O ex-deputado Pedro Corrêa (PP-PE), preso pela Operação Lava Jato, afirmou em interrogatório nesta quarta-feira, 26, que são inocentes seus filhos, a ex-deputada Aline Corrêa (PP-SP) e Fábio Corrêa, a nora Márcia Danzi e o ex-funcionário de seu gabinete na Câmara Ivan Vernon – todos réus, como ele próprio, em ação penal por corrupção e lavagem de dinheiro. Diante do juiz federal Sérgio Moro, o ex-deputado fez um esclarecimento inicial, mas depois ficou em silêncio durante toda a audiência.

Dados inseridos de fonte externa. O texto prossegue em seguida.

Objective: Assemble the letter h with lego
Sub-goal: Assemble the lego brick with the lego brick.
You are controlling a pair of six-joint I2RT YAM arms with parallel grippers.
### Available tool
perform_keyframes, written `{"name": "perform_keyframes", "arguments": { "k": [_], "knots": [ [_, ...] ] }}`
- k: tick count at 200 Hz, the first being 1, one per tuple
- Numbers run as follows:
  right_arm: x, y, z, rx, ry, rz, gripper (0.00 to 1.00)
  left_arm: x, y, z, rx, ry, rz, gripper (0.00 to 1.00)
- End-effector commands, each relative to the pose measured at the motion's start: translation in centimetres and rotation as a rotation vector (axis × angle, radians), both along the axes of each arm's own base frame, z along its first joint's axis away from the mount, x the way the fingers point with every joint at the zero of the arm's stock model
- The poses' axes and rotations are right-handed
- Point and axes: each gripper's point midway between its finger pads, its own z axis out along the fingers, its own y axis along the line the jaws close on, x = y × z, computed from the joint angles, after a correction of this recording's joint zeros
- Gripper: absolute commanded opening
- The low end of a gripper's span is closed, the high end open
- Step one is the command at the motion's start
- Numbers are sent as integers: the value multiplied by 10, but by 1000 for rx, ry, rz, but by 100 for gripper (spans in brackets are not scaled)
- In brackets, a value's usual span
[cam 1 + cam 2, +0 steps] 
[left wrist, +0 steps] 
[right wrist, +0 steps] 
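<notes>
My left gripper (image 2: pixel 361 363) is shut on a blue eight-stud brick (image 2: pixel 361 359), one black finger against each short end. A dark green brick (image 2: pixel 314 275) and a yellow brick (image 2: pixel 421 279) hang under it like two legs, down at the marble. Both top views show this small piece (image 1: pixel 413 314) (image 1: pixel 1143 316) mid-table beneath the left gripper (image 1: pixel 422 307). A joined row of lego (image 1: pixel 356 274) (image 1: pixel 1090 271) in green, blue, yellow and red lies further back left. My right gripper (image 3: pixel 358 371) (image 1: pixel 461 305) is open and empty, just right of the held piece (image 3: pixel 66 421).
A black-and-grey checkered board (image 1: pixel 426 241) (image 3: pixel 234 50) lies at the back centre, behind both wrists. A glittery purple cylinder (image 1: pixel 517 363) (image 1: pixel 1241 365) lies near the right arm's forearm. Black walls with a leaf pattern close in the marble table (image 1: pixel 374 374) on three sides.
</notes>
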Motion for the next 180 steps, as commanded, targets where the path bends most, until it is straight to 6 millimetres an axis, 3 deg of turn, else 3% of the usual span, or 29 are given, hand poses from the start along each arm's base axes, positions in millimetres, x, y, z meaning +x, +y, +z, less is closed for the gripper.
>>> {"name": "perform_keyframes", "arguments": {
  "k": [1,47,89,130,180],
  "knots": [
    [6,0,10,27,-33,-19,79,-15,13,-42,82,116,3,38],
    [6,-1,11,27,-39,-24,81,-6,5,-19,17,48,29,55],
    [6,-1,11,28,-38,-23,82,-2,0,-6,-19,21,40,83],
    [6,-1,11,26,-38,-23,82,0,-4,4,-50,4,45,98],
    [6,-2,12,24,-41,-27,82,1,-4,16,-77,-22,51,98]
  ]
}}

“Estou sendo acusado com outras pessoas, e eu quero dizer que essas outras pessoas não têm nenhuma responsabilidade nos fatos. Eu assumo a responsabilidade de todos os fatos”, afirmou o ex-parlamentar, acusado pelo Ministério Público Federal de ter recebido pelo menos R$ 40,7 milhões em propinas, entre 2007 e 2014. “Dizer que meu filho, o réu Fabio Corrêa de Oliveira Andrade Neto, a ré Aline Lemos Corrêa de Oliveira Andrade, a ré Márcia Danzi Russo Corrêa e o réu Ivan Vernon, eles faziam apenas, cumpriam as determinações que eu mandava. Eu é quem era a pessoa que tratava dos assuntos referentes às imputações que estão sendo feitas comigo através do Paulo Roberto Costa (ex-diretor de Abastecimento da Petrobras), do Alberto Youssef (doleiro).”

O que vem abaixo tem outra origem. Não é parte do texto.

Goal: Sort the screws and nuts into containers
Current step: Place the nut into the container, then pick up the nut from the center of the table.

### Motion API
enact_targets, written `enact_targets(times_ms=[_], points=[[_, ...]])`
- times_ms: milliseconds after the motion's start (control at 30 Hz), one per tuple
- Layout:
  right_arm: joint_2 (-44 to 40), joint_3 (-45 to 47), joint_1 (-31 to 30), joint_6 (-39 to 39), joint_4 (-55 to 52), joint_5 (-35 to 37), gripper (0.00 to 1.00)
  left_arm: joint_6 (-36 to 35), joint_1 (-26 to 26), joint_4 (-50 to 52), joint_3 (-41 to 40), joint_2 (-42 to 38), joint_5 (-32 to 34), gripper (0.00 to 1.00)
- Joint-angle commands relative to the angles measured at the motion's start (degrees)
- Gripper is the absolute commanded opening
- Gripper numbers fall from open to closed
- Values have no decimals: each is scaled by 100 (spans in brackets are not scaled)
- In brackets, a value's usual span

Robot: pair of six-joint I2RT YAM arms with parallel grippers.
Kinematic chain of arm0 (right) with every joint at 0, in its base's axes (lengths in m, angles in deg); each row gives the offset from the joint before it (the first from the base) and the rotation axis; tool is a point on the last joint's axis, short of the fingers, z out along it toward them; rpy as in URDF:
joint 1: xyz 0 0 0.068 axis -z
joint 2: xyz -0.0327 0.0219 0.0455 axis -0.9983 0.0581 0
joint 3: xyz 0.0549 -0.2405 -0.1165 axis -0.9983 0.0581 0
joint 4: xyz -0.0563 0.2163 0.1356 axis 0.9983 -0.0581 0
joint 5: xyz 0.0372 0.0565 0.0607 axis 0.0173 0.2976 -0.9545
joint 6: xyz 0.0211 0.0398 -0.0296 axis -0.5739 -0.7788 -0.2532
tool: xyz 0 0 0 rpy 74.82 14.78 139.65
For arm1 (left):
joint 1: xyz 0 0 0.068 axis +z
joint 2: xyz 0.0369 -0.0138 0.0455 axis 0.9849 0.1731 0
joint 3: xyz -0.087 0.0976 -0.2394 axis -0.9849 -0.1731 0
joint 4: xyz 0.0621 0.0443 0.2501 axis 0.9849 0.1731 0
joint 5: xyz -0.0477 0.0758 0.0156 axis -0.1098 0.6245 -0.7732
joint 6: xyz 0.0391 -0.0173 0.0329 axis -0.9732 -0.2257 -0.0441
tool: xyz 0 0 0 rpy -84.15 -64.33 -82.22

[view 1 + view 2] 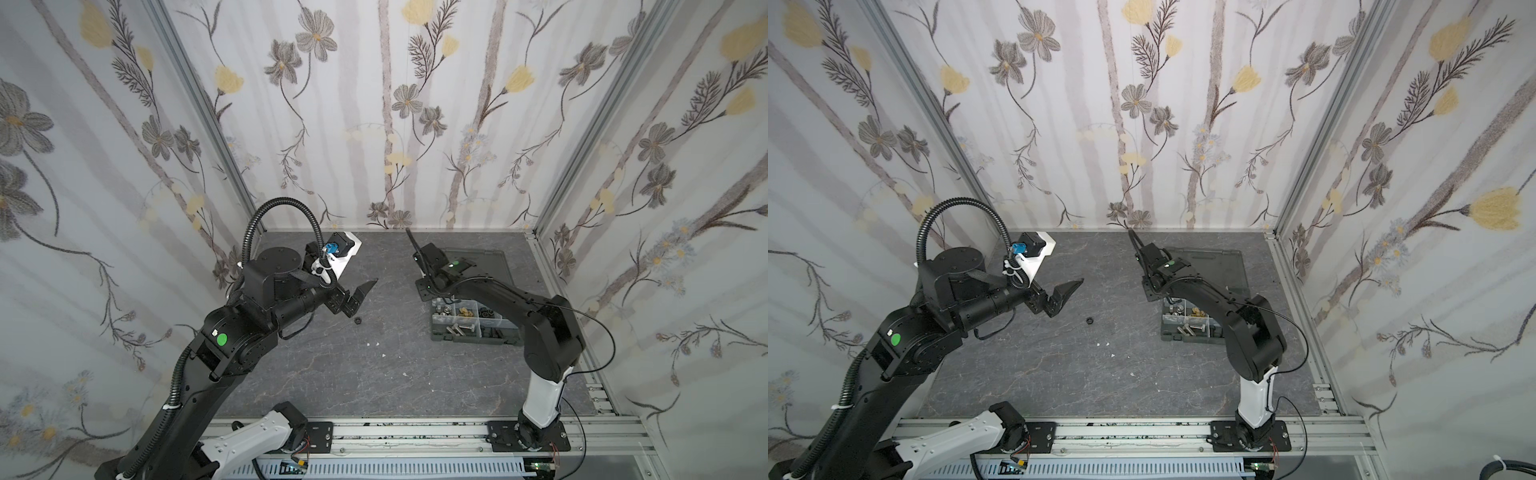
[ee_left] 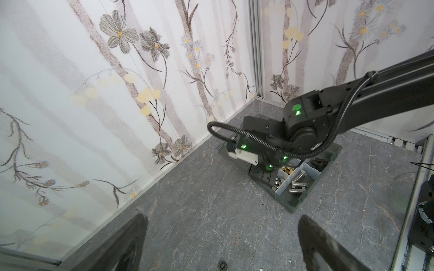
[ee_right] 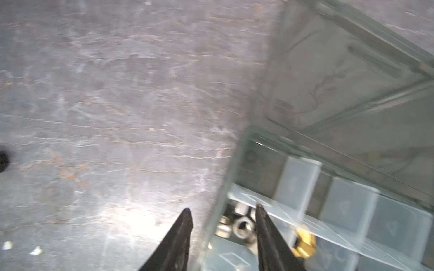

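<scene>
Your left gripper [image 1: 360,296] hung over the table [image 1: 374,374]. Its jaws were wide apart and had nothing in them. Near it, one black nut [image 1: 356,320] lay flat on the table, all alone and well apart from the box [image 1: 473,341].

I think that nut was hard, light and smooth, so it could slide away or pop out of a pinch. It looked best to come straight down on it. You would pinch it by two flat sides, with the fingertips low at the table.

Over to the right, the box sat with its lid [image 1: 490,266] lying open. Silver screws [image 2: 298,185], brass nuts [image 2: 287,169] and silver nuts [image 3: 244,228] lay in their own little spaces. Your right gripper [image 3: 222,208] was over the box edge, jaws apart, holding nothing.
</scene>
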Motion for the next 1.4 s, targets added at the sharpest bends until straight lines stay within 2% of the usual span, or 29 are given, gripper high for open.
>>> enact_targets(times_ms=[0, 167, 367, 633, 933, 1133, 1367], points=[[616, -681, -423, -67, -215, -184, 46, -65, 5, -122, 14, -48, -52, 100], [1771, -2214, -1060, -9, -442, -559, 49, -74, 3, -153, -57, -122, -39, 100], [2879, -3621, -1358, 9, -773, -1031, 54, -91, 5, -190, -131, -200, -42, 100], [3084, -3690, -1421, 43, -731, -1024, 56, -89, 4, -222, -163, -210, -77, 100], [3242, -3693, -1535, 53, -763, -907, 54, -83, 5, -198, -145, -219, -95, 100], [3348, -3692, -1574, 80, -829, -856, 49, -82, 9, -174, -136, -242, -94, 100], [3398, -3693, -1577, 124, -816, -830, 34, -83, 4, -197, -142, -228, -86, 100]])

Moro perguntou a Pedro Corrêa se ele estava confessando os crimes que lhe são imputados. “Não é uma confissão”, disse o ex-parlamentar. “Eu estou assumindo a responsabilidade de que os outros réus não têm nada a ver com isso. Eu assumo a responsabilidade.”

Condenado no Mensalão, o ex-parlamentar estava em regime semiaberto em Pernambuco. Pedro Corrêa foi detido em 10 de abril na Operação A Origem, desdobramento da Lava Jato, e cumpre prisão preventiva em Curitiba.

O delator Rafael Ângulo Lopez, ex-faz-tudo do doleiro Alberto Youssef, afirmou à Justiça Federal na segunda-feira, 24, que entregava todo mês até R$ 200 mil em dinheiro vivo para Pedro Corrêa. As entregas ocorriam, geralmente, em três lugares: escritório de Youssef, em São Paulo, residência do ex-parlamentar, em Recife, e no apartamento funcional da Câmara ocupado por Pedro Corrêa em Brasília. A longa rotina das propinas, segundo Ângulo, se estendeu desde 2007 até 2014, ou seja, inclusive no período em que Corrêa foi processado, julgado e condenado no Mensalão.

“Eu não estou dizendo que eu cometi (corrupção e lavagem)”, declarou Pedro Corrêa ao juiz Moro. “Estou dizendo que eles (seus filhos, nora e funcionário) não participaram. Eu vou me defender, vou ter a defesa. Agora, que eles não têm participação, que essa participação é única e exclusiva minha. Eles não têm nenhuma participação. Se Fábio recebeu algum dinheiro, fui eu que mandei. Se depositou algum dinheiro na conta dos meus funcionários ou de outros filhos ou de minha nora, fui eu que mandei. Eles não têm nenhuma participação sobre o fato.”

O magistrado questionou se o ex-deputado responderia perguntas sobre sua responsabilidade. “Vou permanecer em silêncio”, disse Pedro Corrêa. “Se provar que eu fiz alguma coisa, apenas são pessoas a quem eu determinava que fizessem.”